__Problem to solve__: Each line of the data below between the one containing "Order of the" and the one containing "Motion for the", both included, is to be repeated exactly. Please omit pictures.

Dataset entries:
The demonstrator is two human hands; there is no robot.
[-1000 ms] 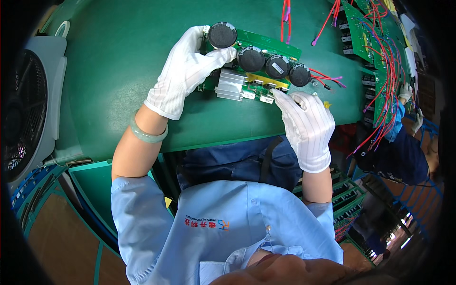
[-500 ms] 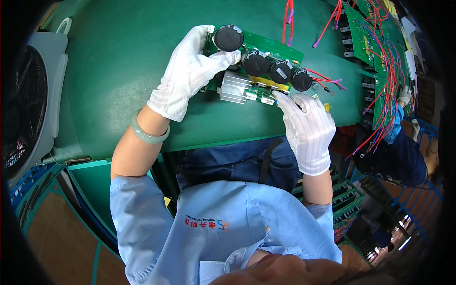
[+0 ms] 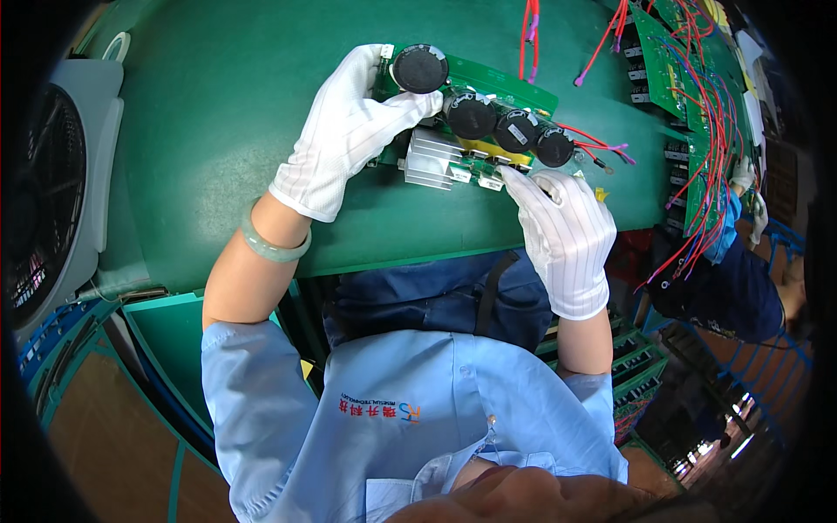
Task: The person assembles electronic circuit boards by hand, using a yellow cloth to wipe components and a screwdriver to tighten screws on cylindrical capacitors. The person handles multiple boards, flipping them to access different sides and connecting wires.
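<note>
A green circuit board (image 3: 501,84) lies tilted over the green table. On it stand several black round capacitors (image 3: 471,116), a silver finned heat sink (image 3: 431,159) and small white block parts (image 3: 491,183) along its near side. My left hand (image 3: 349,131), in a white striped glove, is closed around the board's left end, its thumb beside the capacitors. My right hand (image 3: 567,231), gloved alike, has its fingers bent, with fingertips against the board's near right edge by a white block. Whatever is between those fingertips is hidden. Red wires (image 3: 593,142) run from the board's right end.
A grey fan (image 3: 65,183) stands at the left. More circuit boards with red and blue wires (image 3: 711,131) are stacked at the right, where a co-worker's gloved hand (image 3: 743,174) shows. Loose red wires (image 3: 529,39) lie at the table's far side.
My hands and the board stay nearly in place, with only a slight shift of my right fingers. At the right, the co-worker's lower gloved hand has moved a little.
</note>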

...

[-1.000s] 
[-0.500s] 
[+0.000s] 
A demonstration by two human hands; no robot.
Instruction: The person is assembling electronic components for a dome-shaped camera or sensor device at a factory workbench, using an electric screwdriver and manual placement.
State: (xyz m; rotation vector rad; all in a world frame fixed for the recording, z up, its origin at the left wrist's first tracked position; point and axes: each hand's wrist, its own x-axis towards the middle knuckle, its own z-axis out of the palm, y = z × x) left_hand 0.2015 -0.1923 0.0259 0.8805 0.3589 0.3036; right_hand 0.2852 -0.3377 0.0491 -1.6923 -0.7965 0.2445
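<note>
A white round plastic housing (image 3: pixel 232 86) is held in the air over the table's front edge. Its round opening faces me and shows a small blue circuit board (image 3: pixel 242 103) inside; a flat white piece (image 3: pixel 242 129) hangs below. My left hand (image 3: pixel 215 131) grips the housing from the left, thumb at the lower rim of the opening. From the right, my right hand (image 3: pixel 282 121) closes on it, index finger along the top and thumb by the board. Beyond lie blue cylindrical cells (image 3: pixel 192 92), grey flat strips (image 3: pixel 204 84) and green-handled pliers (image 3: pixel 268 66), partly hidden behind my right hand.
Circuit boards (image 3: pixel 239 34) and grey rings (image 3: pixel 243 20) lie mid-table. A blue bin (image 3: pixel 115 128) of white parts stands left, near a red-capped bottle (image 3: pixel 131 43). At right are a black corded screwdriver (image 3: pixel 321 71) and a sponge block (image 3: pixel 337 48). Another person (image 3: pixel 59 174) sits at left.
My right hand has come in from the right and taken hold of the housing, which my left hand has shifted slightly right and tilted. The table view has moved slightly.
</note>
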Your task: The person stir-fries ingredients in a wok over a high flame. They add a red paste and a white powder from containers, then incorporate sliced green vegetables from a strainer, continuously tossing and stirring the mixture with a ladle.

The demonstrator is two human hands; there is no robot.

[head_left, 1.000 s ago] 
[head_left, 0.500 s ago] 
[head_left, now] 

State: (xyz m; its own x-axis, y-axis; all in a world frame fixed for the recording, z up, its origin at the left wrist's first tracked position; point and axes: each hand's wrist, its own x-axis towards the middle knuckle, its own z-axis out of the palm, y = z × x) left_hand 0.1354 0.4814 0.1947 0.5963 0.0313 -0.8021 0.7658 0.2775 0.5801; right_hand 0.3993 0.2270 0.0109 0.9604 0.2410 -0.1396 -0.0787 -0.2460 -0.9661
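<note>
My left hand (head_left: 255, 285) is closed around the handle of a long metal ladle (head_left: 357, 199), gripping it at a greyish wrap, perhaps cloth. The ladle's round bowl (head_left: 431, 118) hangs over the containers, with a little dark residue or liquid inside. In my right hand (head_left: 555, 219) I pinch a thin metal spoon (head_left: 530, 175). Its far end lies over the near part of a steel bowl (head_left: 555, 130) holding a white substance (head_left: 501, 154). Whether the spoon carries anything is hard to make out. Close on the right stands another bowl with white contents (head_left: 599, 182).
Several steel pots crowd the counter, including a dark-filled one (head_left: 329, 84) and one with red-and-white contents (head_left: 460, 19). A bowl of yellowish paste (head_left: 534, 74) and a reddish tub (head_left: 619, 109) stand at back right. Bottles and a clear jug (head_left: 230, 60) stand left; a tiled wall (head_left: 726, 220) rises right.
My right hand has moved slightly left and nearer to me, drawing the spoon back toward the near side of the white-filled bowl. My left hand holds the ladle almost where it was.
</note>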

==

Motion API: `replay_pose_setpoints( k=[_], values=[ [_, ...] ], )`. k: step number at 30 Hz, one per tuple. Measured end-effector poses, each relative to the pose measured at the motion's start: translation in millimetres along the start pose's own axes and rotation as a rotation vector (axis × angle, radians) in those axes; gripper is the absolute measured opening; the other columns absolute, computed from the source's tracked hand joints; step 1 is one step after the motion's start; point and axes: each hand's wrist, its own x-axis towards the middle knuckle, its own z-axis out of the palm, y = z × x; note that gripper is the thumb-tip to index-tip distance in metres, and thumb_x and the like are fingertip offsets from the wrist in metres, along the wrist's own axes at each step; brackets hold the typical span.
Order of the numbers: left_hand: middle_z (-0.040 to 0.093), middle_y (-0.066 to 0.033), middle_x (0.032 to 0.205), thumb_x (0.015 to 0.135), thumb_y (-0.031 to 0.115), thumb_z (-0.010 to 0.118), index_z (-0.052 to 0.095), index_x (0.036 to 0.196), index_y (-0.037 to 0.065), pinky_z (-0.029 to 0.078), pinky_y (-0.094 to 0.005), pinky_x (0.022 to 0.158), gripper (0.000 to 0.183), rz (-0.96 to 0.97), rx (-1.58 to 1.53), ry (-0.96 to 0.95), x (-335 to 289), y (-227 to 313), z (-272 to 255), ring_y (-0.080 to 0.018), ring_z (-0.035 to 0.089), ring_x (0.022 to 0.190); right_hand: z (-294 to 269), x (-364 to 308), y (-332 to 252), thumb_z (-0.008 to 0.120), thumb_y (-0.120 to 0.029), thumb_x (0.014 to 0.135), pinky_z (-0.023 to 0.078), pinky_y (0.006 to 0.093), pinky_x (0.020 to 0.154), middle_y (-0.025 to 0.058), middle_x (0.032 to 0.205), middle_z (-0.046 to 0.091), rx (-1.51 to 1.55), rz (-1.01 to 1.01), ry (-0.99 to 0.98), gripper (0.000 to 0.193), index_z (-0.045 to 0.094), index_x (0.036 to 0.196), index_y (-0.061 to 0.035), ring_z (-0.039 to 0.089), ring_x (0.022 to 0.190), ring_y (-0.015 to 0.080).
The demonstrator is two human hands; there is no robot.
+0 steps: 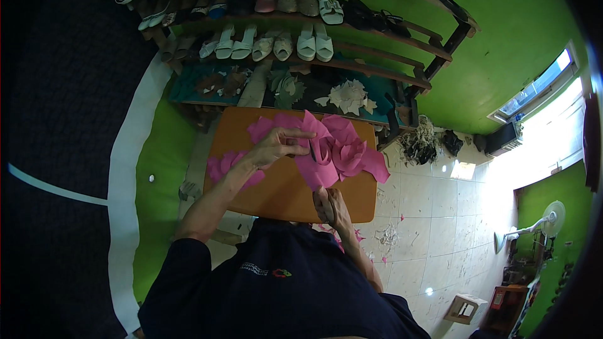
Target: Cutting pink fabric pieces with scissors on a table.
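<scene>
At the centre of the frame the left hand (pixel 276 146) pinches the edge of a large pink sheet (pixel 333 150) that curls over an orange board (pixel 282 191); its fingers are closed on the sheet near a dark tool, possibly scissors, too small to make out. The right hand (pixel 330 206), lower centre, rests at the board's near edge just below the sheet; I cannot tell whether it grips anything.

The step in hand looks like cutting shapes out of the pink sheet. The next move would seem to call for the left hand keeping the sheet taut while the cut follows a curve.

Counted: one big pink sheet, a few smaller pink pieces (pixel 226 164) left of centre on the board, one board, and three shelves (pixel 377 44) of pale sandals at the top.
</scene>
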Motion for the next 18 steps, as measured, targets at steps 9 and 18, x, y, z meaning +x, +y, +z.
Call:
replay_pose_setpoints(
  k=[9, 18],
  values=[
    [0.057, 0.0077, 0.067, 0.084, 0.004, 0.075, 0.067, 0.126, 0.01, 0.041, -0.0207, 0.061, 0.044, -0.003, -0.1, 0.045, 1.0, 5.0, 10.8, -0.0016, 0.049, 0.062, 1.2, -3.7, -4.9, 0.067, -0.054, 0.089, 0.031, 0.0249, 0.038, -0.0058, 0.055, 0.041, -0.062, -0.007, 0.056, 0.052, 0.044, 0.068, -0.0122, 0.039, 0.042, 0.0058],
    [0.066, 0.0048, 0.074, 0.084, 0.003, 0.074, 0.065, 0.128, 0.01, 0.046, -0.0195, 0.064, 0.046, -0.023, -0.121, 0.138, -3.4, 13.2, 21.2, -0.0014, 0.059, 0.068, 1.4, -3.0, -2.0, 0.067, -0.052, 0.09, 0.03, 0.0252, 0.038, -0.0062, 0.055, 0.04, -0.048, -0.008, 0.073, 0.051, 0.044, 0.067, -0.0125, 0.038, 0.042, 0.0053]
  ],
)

__Final answer__:
Order of the numbers: left_hand: middle_z (-0.040 to 0.093), middle_y (-0.066 to 0.033), middle_x (0.032 to 0.205), thumb_x (0.015 to 0.135), thumb_y (-0.031 to 0.115), thumb_z (-0.010 to 0.118), index_z (-0.052 to 0.095), index_x (0.036 to 0.196), index_y (-0.037 to 0.065), pinky_z (-0.029 to 0.078), pinky_y (-0.094 to 0.005), pinky_x (0.022 to 0.158), gripper (0.000 to 0.183), rz (-0.96 to 0.97), rx (-1.58 to 1.53), ry (-0.96 to 0.95), x (-335 to 289), y (-227 to 313), z (-272 to 255), ring_y (-0.080 to 0.018), ring_z (-0.035 to 0.089), ring_x (0.022 to 0.190); right_hand: z (-294 to 269), x (-364 to 308), y (-332 to 252), thumb_z (-0.008 to 0.120), thumb_y (-0.120 to 0.029), thumb_x (0.014 to 0.135), pinky_z (-0.023 to 0.078), pinky_y (0.006 to 0.093), pinky_x (0.020 to 0.154), middle_y (-0.025 to 0.058), middle_x (0.032 to 0.205), middle_z (-0.046 to 0.091), rx (-1.51 to 1.55), rz (-1.01 to 1.01), ry (-0.99 to 0.98), gripper (0.000 to 0.193), index_z (-0.045 to 0.094), index_x (0.036 to 0.196), index_y (-0.061 to 0.035), ring_z (-0.039 to 0.089), ring_x (0.022 to 0.190), ring_y (-0.015 to 0.080).
The demonstrator is two human hands; there is no robot.
+0 steps: 
Target: Cutting pink fabric pieces with scissors on a table.
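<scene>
At the centre of the frame the left hand (pixel 276 146) pinches the edge of a large pink sheet (pixel 333 150) that curls over an orange board (pixel 282 191); its fingers are closed on the sheet near a dark tool, possibly scissors, too small to make out. The right hand (pixel 330 206), lower centre, rests at the board's near edge just below the sheet; I cannot tell whether it grips anything.

The step in hand looks like cutting shapes out of the pink sheet. The next move would seem to call for the left hand keeping the sheet taut while the cut follows a curve.

Counted: one big pink sheet, a few smaller pink pieces (pixel 226 164) left of centre on the board, one board, and three shelves (pixel 377 44) of pale sandals at the top.
</scene>
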Motion for the next 18 steps, as measured, targets at steps 9 and 18, x, y, z meaning +x, +y, +z.

What the exercise asked for is now complete.